见这么多人围着他,林宏只好乖乖地溜走了。
“孩子!”王燕秋泪眼婆娑,好久都没有见到万泽了,她好想啊!她走到门前,手放在玻璃上,期盼着万泽看向她,走进来。
可是,等林宏那王八蛋走了之后,万泽带着保镖们,直接回自己的家了。
孟一涵举着手机僵在那里,小心脏欢快地悬起,又无奈地放下。
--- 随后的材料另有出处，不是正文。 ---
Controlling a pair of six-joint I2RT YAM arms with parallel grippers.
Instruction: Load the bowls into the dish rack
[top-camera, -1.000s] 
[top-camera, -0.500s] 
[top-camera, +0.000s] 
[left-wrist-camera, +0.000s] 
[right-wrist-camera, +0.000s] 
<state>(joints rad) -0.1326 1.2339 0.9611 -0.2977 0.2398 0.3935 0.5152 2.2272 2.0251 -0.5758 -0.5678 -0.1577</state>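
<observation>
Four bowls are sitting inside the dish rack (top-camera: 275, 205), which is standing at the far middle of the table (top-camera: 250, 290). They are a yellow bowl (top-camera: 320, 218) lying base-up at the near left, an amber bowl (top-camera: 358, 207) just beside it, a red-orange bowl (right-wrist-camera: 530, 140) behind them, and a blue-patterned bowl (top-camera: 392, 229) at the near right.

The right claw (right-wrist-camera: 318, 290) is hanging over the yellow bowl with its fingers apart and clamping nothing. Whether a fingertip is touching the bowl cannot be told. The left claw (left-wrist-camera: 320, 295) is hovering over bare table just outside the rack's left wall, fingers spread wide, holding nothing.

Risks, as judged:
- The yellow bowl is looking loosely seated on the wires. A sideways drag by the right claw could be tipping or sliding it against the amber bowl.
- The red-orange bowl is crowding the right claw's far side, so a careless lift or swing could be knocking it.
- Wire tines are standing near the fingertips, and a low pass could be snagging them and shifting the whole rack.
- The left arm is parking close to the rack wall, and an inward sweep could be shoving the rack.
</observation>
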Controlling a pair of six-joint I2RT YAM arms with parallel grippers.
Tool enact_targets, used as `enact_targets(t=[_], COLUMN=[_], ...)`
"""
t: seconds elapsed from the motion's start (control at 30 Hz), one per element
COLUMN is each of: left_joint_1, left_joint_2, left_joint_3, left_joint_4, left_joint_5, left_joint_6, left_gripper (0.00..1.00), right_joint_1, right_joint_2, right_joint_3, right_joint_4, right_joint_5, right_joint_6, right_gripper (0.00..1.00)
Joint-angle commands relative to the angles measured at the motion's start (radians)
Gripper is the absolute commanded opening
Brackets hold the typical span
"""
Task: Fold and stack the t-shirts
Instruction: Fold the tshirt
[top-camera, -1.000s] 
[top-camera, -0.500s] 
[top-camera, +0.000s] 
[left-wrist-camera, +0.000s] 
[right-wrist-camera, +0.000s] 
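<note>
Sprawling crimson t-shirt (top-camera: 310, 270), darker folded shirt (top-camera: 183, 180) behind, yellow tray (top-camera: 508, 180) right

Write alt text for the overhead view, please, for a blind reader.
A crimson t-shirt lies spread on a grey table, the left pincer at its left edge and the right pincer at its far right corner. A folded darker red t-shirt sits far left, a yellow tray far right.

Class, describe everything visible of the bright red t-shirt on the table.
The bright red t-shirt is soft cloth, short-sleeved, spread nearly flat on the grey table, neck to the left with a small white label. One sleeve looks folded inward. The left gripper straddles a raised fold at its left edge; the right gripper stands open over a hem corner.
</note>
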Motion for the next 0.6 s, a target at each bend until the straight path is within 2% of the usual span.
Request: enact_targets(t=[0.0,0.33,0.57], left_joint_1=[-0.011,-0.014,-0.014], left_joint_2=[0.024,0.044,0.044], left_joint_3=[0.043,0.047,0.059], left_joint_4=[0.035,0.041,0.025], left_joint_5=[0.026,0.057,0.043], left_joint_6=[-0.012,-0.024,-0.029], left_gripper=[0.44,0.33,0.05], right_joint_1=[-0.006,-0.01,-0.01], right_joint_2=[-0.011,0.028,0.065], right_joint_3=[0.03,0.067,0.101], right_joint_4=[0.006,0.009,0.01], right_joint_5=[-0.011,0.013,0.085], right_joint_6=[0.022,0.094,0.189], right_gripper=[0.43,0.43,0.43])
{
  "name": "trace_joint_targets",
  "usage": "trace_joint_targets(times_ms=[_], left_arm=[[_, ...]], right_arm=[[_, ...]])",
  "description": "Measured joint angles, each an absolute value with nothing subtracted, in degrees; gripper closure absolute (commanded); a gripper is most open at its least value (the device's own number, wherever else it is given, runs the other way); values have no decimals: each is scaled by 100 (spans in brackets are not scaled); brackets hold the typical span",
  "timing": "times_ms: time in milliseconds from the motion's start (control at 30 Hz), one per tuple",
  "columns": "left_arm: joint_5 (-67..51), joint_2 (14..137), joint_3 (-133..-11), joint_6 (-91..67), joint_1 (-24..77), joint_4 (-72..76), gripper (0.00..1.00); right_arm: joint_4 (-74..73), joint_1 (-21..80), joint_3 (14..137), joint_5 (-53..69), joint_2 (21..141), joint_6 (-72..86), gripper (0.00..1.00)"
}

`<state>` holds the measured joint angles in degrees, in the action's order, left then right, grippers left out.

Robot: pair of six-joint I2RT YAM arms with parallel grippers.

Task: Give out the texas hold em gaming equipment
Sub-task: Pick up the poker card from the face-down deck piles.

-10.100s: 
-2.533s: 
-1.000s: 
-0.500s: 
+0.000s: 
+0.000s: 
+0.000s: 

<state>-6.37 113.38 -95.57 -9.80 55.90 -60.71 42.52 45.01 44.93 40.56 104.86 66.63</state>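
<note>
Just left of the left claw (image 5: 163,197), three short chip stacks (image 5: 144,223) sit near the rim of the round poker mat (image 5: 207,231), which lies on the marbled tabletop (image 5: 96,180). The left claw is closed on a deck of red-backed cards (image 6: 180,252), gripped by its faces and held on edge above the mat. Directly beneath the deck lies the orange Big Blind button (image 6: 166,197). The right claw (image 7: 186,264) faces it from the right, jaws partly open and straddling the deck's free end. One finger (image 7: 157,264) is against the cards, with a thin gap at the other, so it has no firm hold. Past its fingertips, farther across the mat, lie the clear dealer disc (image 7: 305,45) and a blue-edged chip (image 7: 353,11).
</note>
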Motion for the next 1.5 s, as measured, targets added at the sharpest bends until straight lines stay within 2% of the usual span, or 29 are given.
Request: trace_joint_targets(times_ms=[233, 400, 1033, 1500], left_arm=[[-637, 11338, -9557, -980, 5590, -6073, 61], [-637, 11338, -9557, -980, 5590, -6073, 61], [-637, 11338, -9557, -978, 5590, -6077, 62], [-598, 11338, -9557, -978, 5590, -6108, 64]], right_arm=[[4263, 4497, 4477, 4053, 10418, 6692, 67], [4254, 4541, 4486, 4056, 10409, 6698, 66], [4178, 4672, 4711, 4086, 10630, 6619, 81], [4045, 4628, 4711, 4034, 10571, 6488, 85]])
他竟然连一个眼神都没有飘进来。
“他?”王燕秋懵了,看向一涵疑惑地问,“他?”
“奶奶,别着急。他现在有特殊事情要处理,保密的。你没看到有好多人保护他吗?”
彭家树听着有点五迷三道的,不过他没有多想,赶忙去安慰老婆孩子了。
陈晓璇失踪,他的心里也很不好受。等冯玉和小宝平静下来了,彭家树说:“老婆,我想给晓璇打个电话问问。”
“嗯,赶紧打电话问问。他男人疯狗一样,逮谁咬谁。她一定害怕了!”冯玉诚恳地点点头。
给晓璇打电话,可是对方关机了。
她太受伤了,她要找一个没有人认识她的地方偷偷地疗伤。